Money Q & A: How do I escape from the endowment trap?

In 1990 I took out a 20-year endowment policy to cover a pounds 38,000 mortgage. By 1995 I had married and my husband and I took out a 25-year endowment to cover a new pounds 60,000 mortgage. Everything we read advises against endowment mortgages and we certainly wish we had not taken out a second endowment mortgage. Should we stick with our endowment policies to the bitter end? Can we improve our situation? We are likely to need a larger property, but also expect our income to decline.

JB, Leicestershire

It is fair to say that much impartial opinion believes endowment mortgages are a bad thing. A Labour MP recently called for them to be banned, claiming that they have been mis-sold to many home buyers. The main argument against using endowment policies to pay off mortgages is that they can be expensive and inflexible. They represent a long-term commitment that only a minority of home owners keep. Home buyers who prefer to pay off a mortgage using an investment vehicle would do better to consider a tax-efficient ISA account. Those who want a mortgage covered by life insurance can get separate and relatively cheap "term" insurance with no investment element.

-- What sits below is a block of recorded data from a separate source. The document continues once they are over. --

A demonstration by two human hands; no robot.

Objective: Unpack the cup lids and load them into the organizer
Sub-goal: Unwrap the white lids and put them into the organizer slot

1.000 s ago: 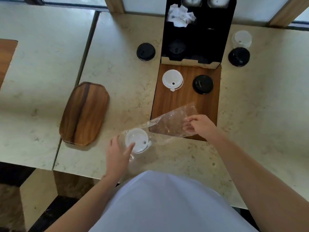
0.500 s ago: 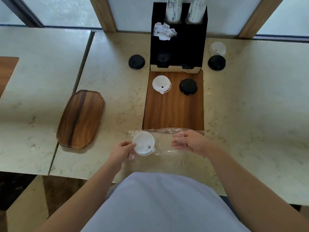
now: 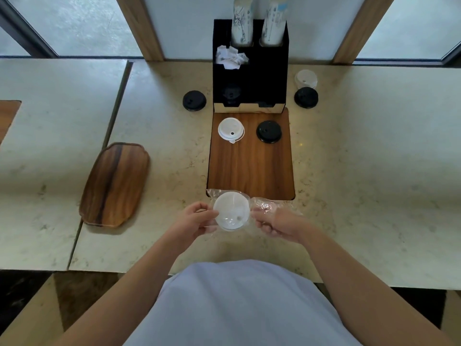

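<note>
A white cup lid (image 3: 231, 211) in a clear plastic bag (image 3: 264, 205) is lifted just above the counter's near edge. My left hand (image 3: 197, 221) pinches the bag at the lid's left side. My right hand (image 3: 279, 224) grips the bag's crumpled right end. The black organizer (image 3: 250, 78) stands at the back with two cup stacks, crumpled paper and a dark lid in a front slot. On the wooden board (image 3: 250, 168) lie a white lid (image 3: 231, 129) and a black lid (image 3: 269, 131).
A black lid (image 3: 194, 100) lies left of the organizer; a black lid (image 3: 306, 97) and a white lid (image 3: 305, 79) lie to its right. A wooden tray (image 3: 115, 184) sits on the counter's left. Windows and wooden posts rise behind the counter.
The bag with the lid has come up off the counter and toward me. My right hand moved from the bag's far end to close beside the lid; my left hand now pinches it.
</note>
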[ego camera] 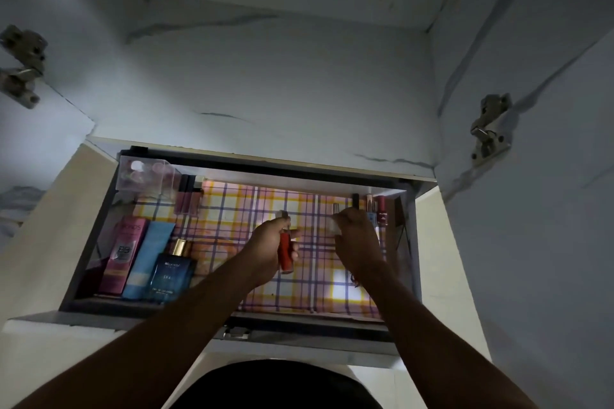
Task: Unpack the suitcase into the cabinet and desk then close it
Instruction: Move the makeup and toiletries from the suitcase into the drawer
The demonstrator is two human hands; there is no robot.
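Standing open inside the cabinet, the drawer with checked liner is holding a pink box, a blue tube and a perfume bottle at left, nail polish bottles at right. The left hand is gripping a red bottle over the liner; the right hand is pinching a small clear item near the polishes. Unpacking is looking part done; the suitcase is not showing, its closing still pending.

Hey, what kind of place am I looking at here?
Probably a bedroom or dressing-area cabinet: an open drawer lined with checked paper holds cosmetics such as a blue perfume bottle, and door hinges flank the compartment above.
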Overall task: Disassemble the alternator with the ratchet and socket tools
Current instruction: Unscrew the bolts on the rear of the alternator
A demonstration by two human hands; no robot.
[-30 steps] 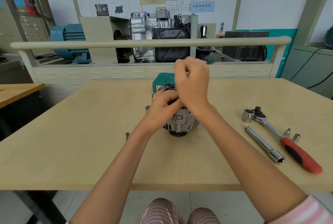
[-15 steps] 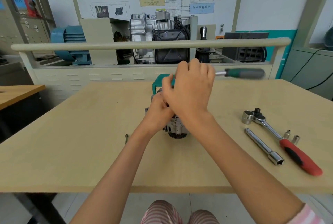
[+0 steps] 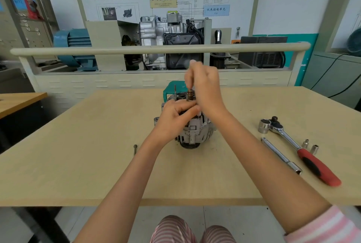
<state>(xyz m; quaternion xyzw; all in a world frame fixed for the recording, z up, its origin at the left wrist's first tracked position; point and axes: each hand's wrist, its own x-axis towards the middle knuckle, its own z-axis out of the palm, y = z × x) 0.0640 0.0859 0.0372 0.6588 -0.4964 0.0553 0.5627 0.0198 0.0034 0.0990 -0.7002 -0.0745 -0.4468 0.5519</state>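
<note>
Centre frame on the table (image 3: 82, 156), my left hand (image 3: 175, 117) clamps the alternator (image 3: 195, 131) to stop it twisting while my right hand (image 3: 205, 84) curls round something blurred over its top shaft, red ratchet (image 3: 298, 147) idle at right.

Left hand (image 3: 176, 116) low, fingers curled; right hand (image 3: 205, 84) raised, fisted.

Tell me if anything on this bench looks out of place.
Nothing damaged. One long bolt lies alone on the table left of the alternator, apart from the ratchet and sockets on the right.
</note>
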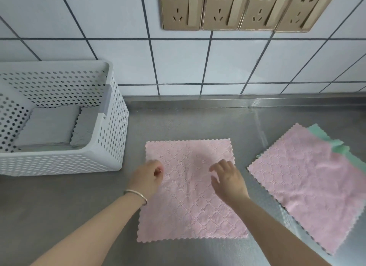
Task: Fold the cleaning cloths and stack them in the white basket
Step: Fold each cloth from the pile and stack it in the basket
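Steel counter (198,119), tiled wall behind. I'm flattening the square pink scalloped cloth (190,194) at its centre; left hand (147,179) pinching its left edge, right hand (227,179) loose-fingered on top. White perforated basket (111,147) sitting at the left edge. Next I'd match corners before creasing.

— How many pink cloths do we count on the steel counter (59,206)?
— We count two: one pink cloth (190,196) spread flat in the middle, a second pink cloth (309,182) to the right.
— And green?
— One green cloth (336,145), mostly covered by that second pink one.
— In the white basket (111,147)?
— We see grey folded cloths (49,125): one stack and one piece beside it; how many lie in the stack we cannot tell.
— Baskets?
— One.
— Hands?
— Two, a left hand (147,178) and a right hand (227,178), with one bracelet (136,194).
— Wall sockets (247,8)?
— Four in a row.
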`<state>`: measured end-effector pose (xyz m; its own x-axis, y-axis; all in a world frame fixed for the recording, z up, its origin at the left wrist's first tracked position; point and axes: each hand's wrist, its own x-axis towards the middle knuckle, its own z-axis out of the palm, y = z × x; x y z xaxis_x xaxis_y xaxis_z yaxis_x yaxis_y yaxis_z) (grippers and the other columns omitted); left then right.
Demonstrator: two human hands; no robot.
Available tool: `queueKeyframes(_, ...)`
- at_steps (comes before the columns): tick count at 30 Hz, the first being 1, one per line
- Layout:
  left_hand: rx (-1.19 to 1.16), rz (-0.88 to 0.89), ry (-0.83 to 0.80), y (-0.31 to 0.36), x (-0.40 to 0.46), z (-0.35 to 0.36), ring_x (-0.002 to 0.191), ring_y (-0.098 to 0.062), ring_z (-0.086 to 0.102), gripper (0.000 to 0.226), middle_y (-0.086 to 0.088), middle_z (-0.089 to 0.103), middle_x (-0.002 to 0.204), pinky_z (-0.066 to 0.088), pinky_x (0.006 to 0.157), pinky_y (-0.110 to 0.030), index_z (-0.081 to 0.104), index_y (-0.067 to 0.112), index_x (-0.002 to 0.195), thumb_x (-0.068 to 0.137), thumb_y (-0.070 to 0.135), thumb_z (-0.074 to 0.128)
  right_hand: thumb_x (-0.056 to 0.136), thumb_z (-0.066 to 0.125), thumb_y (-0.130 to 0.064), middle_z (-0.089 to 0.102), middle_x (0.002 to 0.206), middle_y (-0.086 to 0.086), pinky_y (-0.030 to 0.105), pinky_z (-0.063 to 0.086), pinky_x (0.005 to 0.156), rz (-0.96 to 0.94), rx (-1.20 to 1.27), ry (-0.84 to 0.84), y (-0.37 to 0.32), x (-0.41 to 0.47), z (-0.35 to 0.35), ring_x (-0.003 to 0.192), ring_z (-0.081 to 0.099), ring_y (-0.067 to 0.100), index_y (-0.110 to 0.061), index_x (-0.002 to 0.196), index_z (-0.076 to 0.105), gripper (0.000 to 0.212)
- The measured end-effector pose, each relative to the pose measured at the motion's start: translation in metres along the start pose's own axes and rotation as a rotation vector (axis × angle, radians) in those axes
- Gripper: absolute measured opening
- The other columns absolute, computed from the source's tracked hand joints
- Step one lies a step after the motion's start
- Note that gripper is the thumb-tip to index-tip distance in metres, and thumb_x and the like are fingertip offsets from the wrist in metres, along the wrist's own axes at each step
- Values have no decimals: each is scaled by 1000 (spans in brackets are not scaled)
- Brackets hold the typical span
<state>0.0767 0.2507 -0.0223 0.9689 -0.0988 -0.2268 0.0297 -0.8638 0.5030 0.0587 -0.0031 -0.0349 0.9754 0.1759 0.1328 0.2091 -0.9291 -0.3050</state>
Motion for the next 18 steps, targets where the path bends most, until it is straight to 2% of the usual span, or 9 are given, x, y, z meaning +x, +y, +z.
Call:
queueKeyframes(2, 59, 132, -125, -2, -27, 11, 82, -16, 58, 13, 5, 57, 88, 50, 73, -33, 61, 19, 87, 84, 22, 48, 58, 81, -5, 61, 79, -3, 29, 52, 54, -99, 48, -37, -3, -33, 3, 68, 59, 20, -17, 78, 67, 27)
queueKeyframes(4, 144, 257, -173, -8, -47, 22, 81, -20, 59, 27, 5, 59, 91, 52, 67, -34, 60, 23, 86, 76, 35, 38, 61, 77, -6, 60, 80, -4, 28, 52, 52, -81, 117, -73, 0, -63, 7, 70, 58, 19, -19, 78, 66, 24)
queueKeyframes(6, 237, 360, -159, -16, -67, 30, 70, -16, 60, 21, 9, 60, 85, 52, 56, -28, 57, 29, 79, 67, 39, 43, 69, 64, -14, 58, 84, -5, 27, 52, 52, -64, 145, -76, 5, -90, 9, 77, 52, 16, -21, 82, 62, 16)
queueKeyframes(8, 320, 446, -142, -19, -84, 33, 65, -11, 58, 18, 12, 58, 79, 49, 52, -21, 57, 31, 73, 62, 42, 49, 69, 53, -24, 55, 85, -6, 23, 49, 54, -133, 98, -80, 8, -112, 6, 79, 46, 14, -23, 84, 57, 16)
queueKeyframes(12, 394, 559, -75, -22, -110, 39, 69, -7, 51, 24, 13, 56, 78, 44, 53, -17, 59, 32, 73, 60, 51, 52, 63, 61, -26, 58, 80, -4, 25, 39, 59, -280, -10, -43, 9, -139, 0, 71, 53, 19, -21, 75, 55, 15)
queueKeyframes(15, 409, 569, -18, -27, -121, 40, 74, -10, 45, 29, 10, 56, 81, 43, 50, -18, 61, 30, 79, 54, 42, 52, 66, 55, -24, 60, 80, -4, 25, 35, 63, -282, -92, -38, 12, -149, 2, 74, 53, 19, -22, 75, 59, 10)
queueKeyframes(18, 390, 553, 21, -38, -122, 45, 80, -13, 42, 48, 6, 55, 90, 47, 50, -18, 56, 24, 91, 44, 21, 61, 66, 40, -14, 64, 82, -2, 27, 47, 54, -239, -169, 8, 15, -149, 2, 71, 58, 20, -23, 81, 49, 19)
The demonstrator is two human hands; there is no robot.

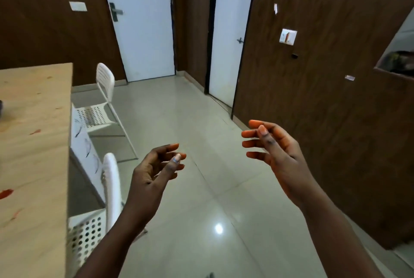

An even more serious problem has slowly been coming to light in recent years. Some endowment policy holders have been set monthly premiums that now look too low. Some insurance companies have advised policy holders to increase premiums mid-term if they want to ensure that the proceeds on maturity will be sufficient to pay off the outstanding mortgage. Unfortunately, it is one thing to counsel against taking out an endowment policy, but another to advise stopping an endowment mortgage once started. If you want peace of mind that your mortgage will be paid off by the due date, consider converting it to a repayment mortgage. If that is too expensive, you could at least consider starting to pay off some of the capital each month while you can afford it. The more you pay off, the less interest you will pay over the remaining term of the mortgage. But you must first check whether any capital repayments, even small ones, carry a penalty.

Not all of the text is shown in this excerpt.